O filme revela, ao mostrar a realidade dessas pessoas de vida social difícil, marginalizados por muito tempo por sua cor e por sua arte, a persistência em contrapor a essa dificuldade a criação artística, como se uma força sublime e divinal os movesse. Tudo leva a crer que deve haver algo de santo nos sambistas. Talvez não em todos, mas nos BONS sambistas. Caetano Veloso, um deles, escreveu na sua “Desde que o samba é samba” que o gênero “é o grande poder transformador”. Tom Zé (outro) também já clamou por São Noel Rosa. Sambistas são, de fato, seres encantados como Monsueto, Ismael Silva, João Bosco, Dolores Duran, Chico Science, Nelson Cavaquinho, Candeia, Adoniran Barbosa.
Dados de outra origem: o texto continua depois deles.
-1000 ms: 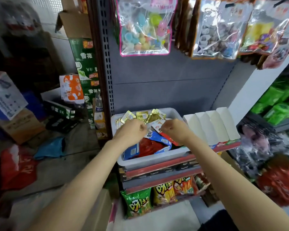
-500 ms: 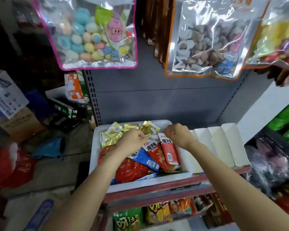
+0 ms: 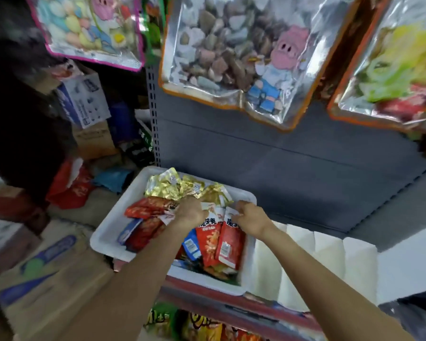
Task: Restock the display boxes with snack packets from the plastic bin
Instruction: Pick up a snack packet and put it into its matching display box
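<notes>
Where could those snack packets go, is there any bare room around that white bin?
The white display boxes right of the plastic bin look bare inside. The bin's near-left corner shows some bare floor beside the blue packet. Its middle is crowded with red packets, gold packets and both hands.

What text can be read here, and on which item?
"魔芋爽", partly hidden by the hands: red packets in the white bin.
Barcode labels on those packets: too small.
Print on the cardboard boxes, hanging bags and lower-shelf snacks: blurred.
</notes>
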`<state>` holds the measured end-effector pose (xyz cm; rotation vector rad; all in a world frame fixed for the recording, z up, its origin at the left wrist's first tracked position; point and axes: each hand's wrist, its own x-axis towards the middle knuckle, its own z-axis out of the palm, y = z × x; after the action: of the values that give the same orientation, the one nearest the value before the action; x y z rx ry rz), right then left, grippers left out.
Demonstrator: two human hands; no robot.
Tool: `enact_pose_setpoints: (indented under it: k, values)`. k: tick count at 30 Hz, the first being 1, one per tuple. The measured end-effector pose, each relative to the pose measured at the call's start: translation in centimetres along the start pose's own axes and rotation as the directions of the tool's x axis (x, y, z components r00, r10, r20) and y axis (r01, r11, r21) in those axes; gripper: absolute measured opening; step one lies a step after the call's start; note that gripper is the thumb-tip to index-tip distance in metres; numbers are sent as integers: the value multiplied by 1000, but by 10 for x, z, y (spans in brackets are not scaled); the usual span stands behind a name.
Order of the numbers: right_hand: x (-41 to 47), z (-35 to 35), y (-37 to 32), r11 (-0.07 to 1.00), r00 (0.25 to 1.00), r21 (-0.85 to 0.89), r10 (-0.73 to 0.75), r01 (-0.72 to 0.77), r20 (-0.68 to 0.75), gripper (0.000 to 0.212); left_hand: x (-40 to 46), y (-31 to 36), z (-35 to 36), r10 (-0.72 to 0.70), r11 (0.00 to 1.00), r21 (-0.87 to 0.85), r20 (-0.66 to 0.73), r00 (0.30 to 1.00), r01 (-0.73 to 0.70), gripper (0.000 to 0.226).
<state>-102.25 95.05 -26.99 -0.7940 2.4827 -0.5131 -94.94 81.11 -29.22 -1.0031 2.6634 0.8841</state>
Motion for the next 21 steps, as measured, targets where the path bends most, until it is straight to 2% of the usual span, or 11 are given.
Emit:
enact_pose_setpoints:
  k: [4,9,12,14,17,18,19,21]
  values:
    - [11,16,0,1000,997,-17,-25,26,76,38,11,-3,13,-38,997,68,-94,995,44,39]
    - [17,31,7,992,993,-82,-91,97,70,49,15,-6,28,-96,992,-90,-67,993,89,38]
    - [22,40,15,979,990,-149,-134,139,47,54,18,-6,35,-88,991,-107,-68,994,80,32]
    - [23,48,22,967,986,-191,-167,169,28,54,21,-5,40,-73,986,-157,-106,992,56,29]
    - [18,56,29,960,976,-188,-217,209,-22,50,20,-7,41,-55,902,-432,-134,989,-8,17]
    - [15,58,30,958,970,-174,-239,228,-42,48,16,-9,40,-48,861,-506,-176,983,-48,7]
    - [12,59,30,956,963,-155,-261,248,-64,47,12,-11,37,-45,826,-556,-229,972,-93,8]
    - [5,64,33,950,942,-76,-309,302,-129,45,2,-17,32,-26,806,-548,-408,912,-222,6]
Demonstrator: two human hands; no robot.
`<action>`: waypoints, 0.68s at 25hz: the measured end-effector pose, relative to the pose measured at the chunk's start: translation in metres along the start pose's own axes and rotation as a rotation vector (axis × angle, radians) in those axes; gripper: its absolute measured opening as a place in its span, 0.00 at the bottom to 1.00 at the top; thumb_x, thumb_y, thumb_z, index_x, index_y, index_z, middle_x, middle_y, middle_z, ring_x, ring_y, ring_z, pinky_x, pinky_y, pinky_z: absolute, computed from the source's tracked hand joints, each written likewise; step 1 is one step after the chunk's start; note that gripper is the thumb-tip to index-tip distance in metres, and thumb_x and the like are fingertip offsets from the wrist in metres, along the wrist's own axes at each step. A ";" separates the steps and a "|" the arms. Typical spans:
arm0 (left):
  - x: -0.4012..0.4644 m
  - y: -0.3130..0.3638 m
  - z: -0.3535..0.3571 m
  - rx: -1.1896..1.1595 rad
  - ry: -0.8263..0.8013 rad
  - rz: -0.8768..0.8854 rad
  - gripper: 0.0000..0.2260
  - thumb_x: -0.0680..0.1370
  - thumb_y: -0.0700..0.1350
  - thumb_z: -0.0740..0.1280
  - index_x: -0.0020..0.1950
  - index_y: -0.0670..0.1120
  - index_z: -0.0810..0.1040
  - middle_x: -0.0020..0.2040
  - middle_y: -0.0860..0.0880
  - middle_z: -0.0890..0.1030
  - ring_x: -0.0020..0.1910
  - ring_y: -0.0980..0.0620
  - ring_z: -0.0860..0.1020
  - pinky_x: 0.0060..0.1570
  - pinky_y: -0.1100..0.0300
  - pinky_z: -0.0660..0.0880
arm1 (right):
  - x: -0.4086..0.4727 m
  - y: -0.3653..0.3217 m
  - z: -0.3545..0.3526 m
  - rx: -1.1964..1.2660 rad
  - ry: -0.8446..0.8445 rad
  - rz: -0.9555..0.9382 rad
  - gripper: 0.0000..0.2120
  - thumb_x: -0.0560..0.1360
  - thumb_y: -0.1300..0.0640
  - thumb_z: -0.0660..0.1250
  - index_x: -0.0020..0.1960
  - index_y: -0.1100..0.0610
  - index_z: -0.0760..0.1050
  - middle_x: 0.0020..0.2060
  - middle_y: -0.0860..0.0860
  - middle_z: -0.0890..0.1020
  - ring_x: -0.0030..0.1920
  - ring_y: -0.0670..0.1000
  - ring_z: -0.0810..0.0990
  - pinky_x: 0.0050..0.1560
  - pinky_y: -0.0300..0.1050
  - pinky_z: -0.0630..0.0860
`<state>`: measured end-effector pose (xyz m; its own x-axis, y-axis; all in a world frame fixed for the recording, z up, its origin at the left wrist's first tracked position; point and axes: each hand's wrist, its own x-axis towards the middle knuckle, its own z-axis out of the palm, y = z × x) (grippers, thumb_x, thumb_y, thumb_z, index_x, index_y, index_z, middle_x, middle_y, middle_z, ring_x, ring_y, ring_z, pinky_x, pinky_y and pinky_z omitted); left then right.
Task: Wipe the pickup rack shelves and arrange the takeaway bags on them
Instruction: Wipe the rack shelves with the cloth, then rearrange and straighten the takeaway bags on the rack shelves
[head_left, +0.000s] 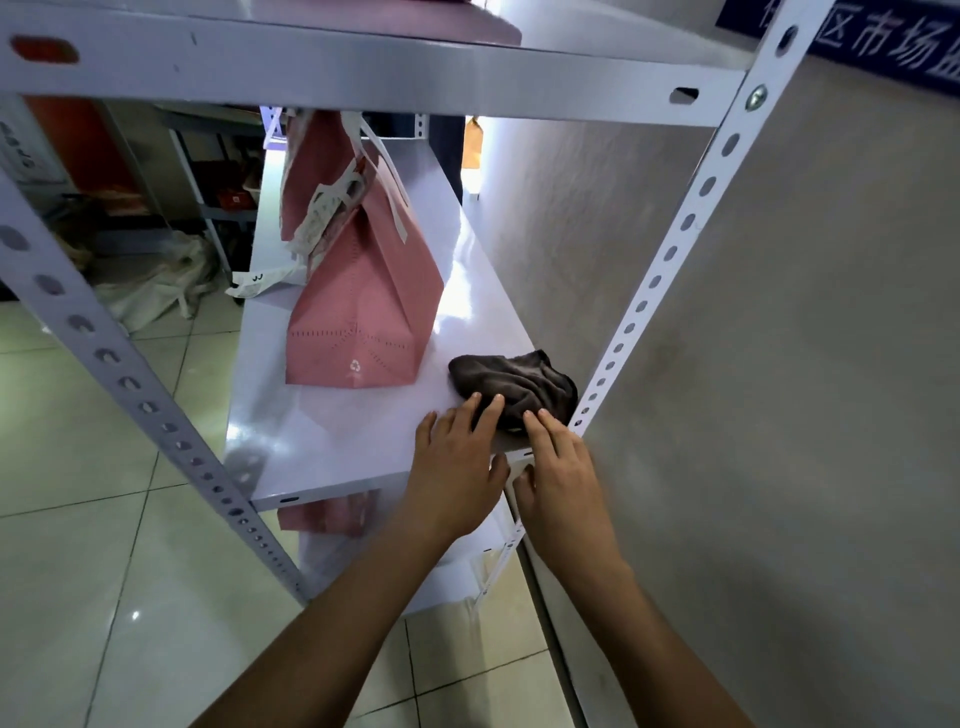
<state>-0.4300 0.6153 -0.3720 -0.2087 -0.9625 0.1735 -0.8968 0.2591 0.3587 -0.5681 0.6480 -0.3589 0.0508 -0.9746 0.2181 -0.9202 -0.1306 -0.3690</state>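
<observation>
- Both hands lie on the dark cloth, at the near right corner of the middle shelf.
- Left hand: fingers straight and spread, tips pressing the cloth's near edge; nothing is gripped.
- Right hand: fingers likewise flat, tips on the cloth just right of the left hand's, thumb down at the shelf's front lip. It presses too, with no pinch.
- Flat palms probably suit wiping: pressure spreads across the bunched cloth so it can be pushed along the shelf.
- A pink bag stands upright just beyond and left of the hands, apart from the cloth; a second bag stands behind it.
- The bags crowd the left side, likely leaving the right strip bare for wiping.
- Below the hands, another pink bag shows under the shelf edge.
- The right post stands right beside the cloth, so the corner is a tight spot.
</observation>
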 end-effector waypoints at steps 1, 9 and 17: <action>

Ou Ataulfo, Martinho, Nelson Sargento, Lupicínio, Chico, Herivelto, Gil, Vinícius, Clementina de Jesus, Tom. Tantos e tantos outros… Talvez aí esteja a explicação para o apelido de “divino” a Cartola, ou para o trio Donga, João da Bahiana e Pixinguinha ser conhecido como “A Santíssima Trindade”. Paulinho da Viola – a quem só falta canonizar – me dá essa certeza em sua “Coisas do Mundo, Minha Nêga”, em que conta de forma poética a missão de um santo-sambista, imperfeito como um homem e poderoso como um deus, que, com seu violão debaixo do braço, sai pelos morros salvando almas com versos e melodias, sem, contudo, deixar de sofrer com isso.

Agora lembro que em “Orfeu Negro” (de Marcel Camus – França/Brasil, 1959), os acordes do samba cantado por Orfeu eram capazes de fazer, lá da maloca, nascer o sol… É: o mistério do samba, ao que parece, é mais transcendente do que se possa supor. Quem há de duvidar, então, que o artista das cavernas realmente não capturava a alma daqueles que pintava? Eu não me arrisco! Sou presa.